A los más que numerosos elementos que vinculaban al clan Bolsonaro con el asesinato ,en marzo de 2018, de Marielle Franco -edil carioca del Partido Socialismo e Liberdade (PSOL) y referente de luchas populares- y su chofer Anderson Gomes, se sumó ahora un testimonio que implica con nombre y apellido al mandatario ultraderechista en la causa. El potencial de la causa para desatar una crisis política fue reconocido por el vicepresidente Hamilton Mourao, que salió al cruce sosteniendo que aquella “no hará caer al gobierno, pero perturba el buen funcionamiento de las cosas” (Télam, 30/10).


En marzo de este año habían sido detenidos los policías Ronnie Lessa y Elcio Vieira de Queiroz, los presuntos autores materiales de la balacera acometida contra Franco, ligados con el presidente y su familia por múltiples vías laborales, contables y domésticas y a las mafiosas milicias paramilitares que asolan los barrios populares, cuyos jerarcas fueron homenajeados por Flavio Bolsonaro -el hijo de Jair- en ceremonias oficiales.


Ahora, el noticiero de TV Globo, Jornal Nacional, recogió un testimonio filtrado de la investigación, del portero del complejo de viviendas en Río en el que vivían tanto el actual presidente -entonces diputado- como Ronnie Lessa. Acorde al sereno, aquel 14 de marzo de 2018, en horas previas al asesinato, Queiroz se hizo presente allí diciendo que iba a visitar la casa de Bolsonaro, desde la cual autorizaron su ingreso. Cuando el portero notó que el auto no se dirigía allí sino a lo de Lessa, avisó a la casa del actual mandatario, y desde allí le indicaron que estaban al tanto de su destino. Si bien el testigo afirma que fue el propio Bolsonaro el autorizante, algo difícil porque ese día estaba en Brasilia, de cualquier manera la orden provendría de su hogar. O Globo apunta en una carta que “la mera mención del nombre del presidente lleva a la Corte Suprema a analizar la situación”.


El gobernante respondió al informe con un video desde Arabia Saudita, donde se encuentra en una gira, en la que contradice a los gritos al portero, pese a que la Policía Civil de la ciudad confirmó que el ingreso de Queiroz figura en el libro de visitas. Incluso afirma, en clave mafiosa, que se comunicó con Sérgio Moro y que “‘nosotros’ le ‘vamos’ a tomar una nueva declaración al portero que reveló la información”. Hoy el ministro de Justicia (que ya debió poner las barbas en remojo más de una vez por las pruebas de sus operativos golpistas) acató y solicitó al Ministerio Público Federal que investigue tal testimonio (Vermelho, 30/10), buscando colocar como querellante al gobierno cuando debería estar en el banquillo de los acusados.

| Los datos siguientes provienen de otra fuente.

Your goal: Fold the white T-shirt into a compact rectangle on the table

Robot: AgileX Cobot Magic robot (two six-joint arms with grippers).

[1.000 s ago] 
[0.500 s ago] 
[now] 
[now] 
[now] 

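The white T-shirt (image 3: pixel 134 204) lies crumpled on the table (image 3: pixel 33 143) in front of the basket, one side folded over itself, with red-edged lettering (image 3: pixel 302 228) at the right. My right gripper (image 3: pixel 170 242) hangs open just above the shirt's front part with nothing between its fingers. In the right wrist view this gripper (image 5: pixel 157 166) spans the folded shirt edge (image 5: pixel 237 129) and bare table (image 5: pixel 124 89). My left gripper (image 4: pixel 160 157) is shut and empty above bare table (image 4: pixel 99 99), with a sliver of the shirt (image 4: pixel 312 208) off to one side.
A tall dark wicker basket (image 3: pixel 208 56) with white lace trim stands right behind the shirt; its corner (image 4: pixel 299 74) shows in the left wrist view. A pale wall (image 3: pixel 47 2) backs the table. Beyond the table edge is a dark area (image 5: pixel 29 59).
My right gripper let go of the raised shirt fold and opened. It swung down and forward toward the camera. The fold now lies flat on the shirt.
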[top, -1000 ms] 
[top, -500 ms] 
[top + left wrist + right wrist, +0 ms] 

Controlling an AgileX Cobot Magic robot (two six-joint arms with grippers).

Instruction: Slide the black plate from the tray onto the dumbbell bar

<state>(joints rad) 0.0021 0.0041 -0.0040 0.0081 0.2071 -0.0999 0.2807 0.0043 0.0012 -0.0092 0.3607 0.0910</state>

En este escenario, la lucha por el castigo para los responsables materiales y políticos del crimen de Marielle no puede quedar limitada a las acciones judiciales: reclama una comisión investigadora independiente con pleno acceso a los archivos y todas las garantías para su funcionamiento, y, ante todo, una masiva movilización de la clase obrera y el conjunto de los explotados. Las enormes jornadas contra las reformas educativas y previsional a mediados de este año mostraron el potencial de la lucha popular en Brasil, que es sin embargo contenida por las direcciones sindicales ligadas al PT y la centroizquierda, permitiendo avances de los planes de ajuste. Se hace preciso copar las calles por justicia para Marielle y por la derrota del gobierno mafioso y antiobrero de Bolsonaro.